*** Opening Data for the task ***
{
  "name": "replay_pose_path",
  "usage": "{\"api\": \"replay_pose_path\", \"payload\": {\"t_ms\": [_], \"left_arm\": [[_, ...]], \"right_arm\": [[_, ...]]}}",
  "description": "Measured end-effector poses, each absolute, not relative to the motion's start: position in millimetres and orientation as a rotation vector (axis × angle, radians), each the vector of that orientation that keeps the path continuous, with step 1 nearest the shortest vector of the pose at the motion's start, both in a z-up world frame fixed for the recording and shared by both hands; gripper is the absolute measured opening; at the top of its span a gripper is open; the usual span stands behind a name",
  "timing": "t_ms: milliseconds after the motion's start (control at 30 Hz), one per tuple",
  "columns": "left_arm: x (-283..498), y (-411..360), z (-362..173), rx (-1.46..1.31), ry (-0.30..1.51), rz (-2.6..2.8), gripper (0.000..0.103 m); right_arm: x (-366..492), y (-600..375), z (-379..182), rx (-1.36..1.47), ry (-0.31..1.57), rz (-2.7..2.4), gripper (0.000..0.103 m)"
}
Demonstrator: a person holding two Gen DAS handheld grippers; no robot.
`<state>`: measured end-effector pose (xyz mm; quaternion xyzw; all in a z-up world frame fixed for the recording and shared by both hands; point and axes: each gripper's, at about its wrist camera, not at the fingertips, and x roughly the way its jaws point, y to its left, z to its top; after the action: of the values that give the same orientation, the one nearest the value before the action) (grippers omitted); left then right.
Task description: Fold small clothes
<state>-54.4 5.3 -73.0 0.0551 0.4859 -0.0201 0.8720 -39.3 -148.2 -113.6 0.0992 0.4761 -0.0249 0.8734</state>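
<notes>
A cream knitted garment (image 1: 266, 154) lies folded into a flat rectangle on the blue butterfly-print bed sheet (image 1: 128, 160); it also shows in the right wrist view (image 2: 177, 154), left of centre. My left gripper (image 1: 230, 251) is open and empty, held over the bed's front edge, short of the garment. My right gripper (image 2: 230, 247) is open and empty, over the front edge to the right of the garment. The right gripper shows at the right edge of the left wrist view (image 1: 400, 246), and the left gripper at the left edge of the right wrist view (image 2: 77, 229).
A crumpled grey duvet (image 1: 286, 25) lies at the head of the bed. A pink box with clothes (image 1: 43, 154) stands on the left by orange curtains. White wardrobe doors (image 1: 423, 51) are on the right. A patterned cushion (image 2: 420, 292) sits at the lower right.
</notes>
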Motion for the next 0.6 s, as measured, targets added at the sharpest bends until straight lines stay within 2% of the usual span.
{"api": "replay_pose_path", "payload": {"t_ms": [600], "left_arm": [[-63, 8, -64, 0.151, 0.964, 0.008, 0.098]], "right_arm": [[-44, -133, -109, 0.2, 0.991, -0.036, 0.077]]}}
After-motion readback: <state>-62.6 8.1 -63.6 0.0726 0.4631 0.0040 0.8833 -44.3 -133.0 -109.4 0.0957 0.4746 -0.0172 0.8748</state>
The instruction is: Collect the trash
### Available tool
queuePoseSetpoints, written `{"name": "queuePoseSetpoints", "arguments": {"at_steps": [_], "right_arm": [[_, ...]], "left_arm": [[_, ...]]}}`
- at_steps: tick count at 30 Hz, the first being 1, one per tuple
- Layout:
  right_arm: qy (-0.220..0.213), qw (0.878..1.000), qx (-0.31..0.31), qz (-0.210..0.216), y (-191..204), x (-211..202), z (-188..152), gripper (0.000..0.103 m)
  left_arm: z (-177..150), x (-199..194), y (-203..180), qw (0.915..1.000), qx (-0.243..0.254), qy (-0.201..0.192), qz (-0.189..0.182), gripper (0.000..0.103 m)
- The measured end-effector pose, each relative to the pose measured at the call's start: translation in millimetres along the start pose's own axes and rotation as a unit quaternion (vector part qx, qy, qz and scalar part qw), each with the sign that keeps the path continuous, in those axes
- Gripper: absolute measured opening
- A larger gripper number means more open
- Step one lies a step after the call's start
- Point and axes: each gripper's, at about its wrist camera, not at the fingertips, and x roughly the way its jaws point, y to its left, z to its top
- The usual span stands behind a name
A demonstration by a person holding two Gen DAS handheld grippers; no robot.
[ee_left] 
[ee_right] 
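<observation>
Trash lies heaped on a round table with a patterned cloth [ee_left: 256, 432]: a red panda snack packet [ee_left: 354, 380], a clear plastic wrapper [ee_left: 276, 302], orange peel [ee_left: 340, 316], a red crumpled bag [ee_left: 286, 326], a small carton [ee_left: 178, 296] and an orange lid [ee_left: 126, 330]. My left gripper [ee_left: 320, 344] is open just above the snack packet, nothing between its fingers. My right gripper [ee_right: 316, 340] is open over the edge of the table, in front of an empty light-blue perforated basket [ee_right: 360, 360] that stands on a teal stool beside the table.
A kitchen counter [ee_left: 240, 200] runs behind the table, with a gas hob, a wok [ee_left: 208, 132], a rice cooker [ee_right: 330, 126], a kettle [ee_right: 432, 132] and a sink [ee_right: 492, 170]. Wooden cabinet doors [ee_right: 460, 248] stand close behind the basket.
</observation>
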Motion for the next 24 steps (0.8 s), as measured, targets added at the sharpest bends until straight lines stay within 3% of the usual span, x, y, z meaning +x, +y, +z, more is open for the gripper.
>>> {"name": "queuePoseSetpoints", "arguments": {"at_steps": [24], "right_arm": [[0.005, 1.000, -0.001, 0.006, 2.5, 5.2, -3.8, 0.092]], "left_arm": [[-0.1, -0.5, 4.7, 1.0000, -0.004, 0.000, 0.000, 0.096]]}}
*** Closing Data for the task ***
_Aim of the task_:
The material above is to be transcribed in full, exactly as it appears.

_Reply_:
{
  "name": "replay_pose_path",
  "usage": "{\"api\": \"replay_pose_path\", \"payload\": {\"t_ms\": [_], \"left_arm\": [[_, ...]], \"right_arm\": [[_, ...]]}}",
  "description": "Measured end-effector poses, each absolute, not relative to the motion's start: position in millimetres and orientation as a rotation vector (axis × angle, radians), each the vector of that orientation that keeps the path continuous, with step 1 nearest the shortest vector of the pose at the motion's start, both in a z-up world frame fixed for the recording and shared by both hands; gripper is the absolute measured opening; at the top of its span a gripper is open; the usual span stands behind a name",
  "timing": "t_ms: milliseconds after the motion's start (control at 30 Hz), one per tuple",
  "columns": "left_arm: x (-283..498), y (-411..360), z (-362..173), rx (-1.46..1.31), ry (-0.30..1.51), rz (-2.6..2.8), gripper (0.000..0.103 m); right_arm: x (-366..492), y (-600..375), z (-379..182), rx (-1.36..1.47), ry (-0.31..1.57), rz (-2.7..2.4), gripper (0.000..0.103 m)"
}
Demonstrator: a person holding two Gen DAS handheld grippers; no robot.
`<state>`: measured end-effector pose (xyz mm; quaternion xyzw; all in a z-up world frame fixed for the recording and shared by both hands; point and axes: each gripper's, at about its wrist camera, not at the fingertips, and x roughly the way its jaws point, y to its left, z to its top; after the action: of the values that give the same orientation, the one nearest the value before the action) (grippers omitted); left then right.
Task description: Fold small clothes
<state>-54.4 5.3 -73.0 0.0551 0.4859 -0.0201 0.8720 -39.3 -148.2 -113.6 0.0992 0.4761 -0.0249 0.8734</state>
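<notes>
A cream knitted garment (image 1: 266, 154) lies folded into a flat rectangle on the blue butterfly-print bed sheet (image 1: 128, 160); it also shows in the right wrist view (image 2: 177, 154), left of centre. My left gripper (image 1: 230, 251) is open and empty, held over the bed's front edge, short of the garment. My right gripper (image 2: 230, 247) is open and empty, over the front edge to the right of the garment. The right gripper shows at the right edge of the left wrist view (image 1: 400, 246), and the left gripper at the left edge of the right wrist view (image 2: 77, 229).
A crumpled grey duvet (image 1: 286, 25) lies at the head of the bed. A pink box with clothes (image 1: 43, 154) stands on the left by orange curtains. White wardrobe doors (image 1: 423, 51) are on the right. A patterned cushion (image 2: 420, 292) sits at the lower right.
</notes>
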Motion for the next 0.6 s, as measured, targets added at the sharpest bends until straight lines stay within 2% of the usual span.
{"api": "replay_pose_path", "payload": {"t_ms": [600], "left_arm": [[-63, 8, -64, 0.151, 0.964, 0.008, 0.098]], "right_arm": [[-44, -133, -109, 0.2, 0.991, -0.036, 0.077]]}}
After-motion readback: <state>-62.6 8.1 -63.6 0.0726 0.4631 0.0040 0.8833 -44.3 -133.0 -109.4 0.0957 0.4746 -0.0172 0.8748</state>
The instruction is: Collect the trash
### Available tool
queuePoseSetpoints, written `{"name": "queuePoseSetpoints", "arguments": {"at_steps": [_], "right_arm": [[_, ...]], "left_arm": [[_, ...]]}}`
- at_steps: tick count at 30 Hz, the first being 1, one per tuple
- Layout:
  right_arm: qy (-0.220..0.213), qw (0.878..1.000), qx (-0.31..0.31), qz (-0.210..0.216), y (-191..204), x (-211..202), z (-188..152), gripper (0.000..0.103 m)
  left_arm: z (-177..150), x (-199..194), y (-203..180), qw (0.915..1.000), qx (-0.243..0.254), qy (-0.201..0.192), qz (-0.189..0.182), gripper (0.000..0.103 m)
- The measured end-effector pose, each relative to the pose measured at the call's start: translation in millimetres along the start pose's own axes and rotation as a unit quaternion (vector part qx, qy, qz and scalar part qw), each with the sign that keeps the path continuous, in those axes
- Gripper: absolute measured opening
- A larger gripper number means more open
- Step one lies a step after the call's start
- Point and axes: each gripper's, at about its wrist camera, not at the fingertips, and x roughly the way its jaws point, y to its left, z to its top
- The usual span stands behind a name
A demonstration by a person holding two Gen DAS handheld grippers; no robot.
[ee_left] 
[ee_right] 
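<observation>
Trash lies heaped on a round table with a patterned cloth [ee_left: 256, 432]: a red panda snack packet [ee_left: 354, 380], a clear plastic wrapper [ee_left: 276, 302], orange peel [ee_left: 340, 316], a red crumpled bag [ee_left: 286, 326], a small carton [ee_left: 178, 296] and an orange lid [ee_left: 126, 330]. My left gripper [ee_left: 320, 344] is open just above the snack packet, nothing between its fingers. My right gripper [ee_right: 316, 340] is open over the edge of the table, in front of an empty light-blue perforated basket [ee_right: 360, 360] that stands on a teal stool beside the table.
A kitchen counter [ee_left: 240, 200] runs behind the table, with a gas hob, a wok [ee_left: 208, 132], a rice cooker [ee_right: 330, 126], a kettle [ee_right: 432, 132] and a sink [ee_right: 492, 170]. Wooden cabinet doors [ee_right: 460, 248] stand close behind the basket.
</observation>
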Motion for the next 24 steps (0.8 s), as measured, targets added at the sharpest bends until straight lines stay within 3% of the usual span, x, y, z meaning +x, +y, +z, more is open for the gripper.
>>> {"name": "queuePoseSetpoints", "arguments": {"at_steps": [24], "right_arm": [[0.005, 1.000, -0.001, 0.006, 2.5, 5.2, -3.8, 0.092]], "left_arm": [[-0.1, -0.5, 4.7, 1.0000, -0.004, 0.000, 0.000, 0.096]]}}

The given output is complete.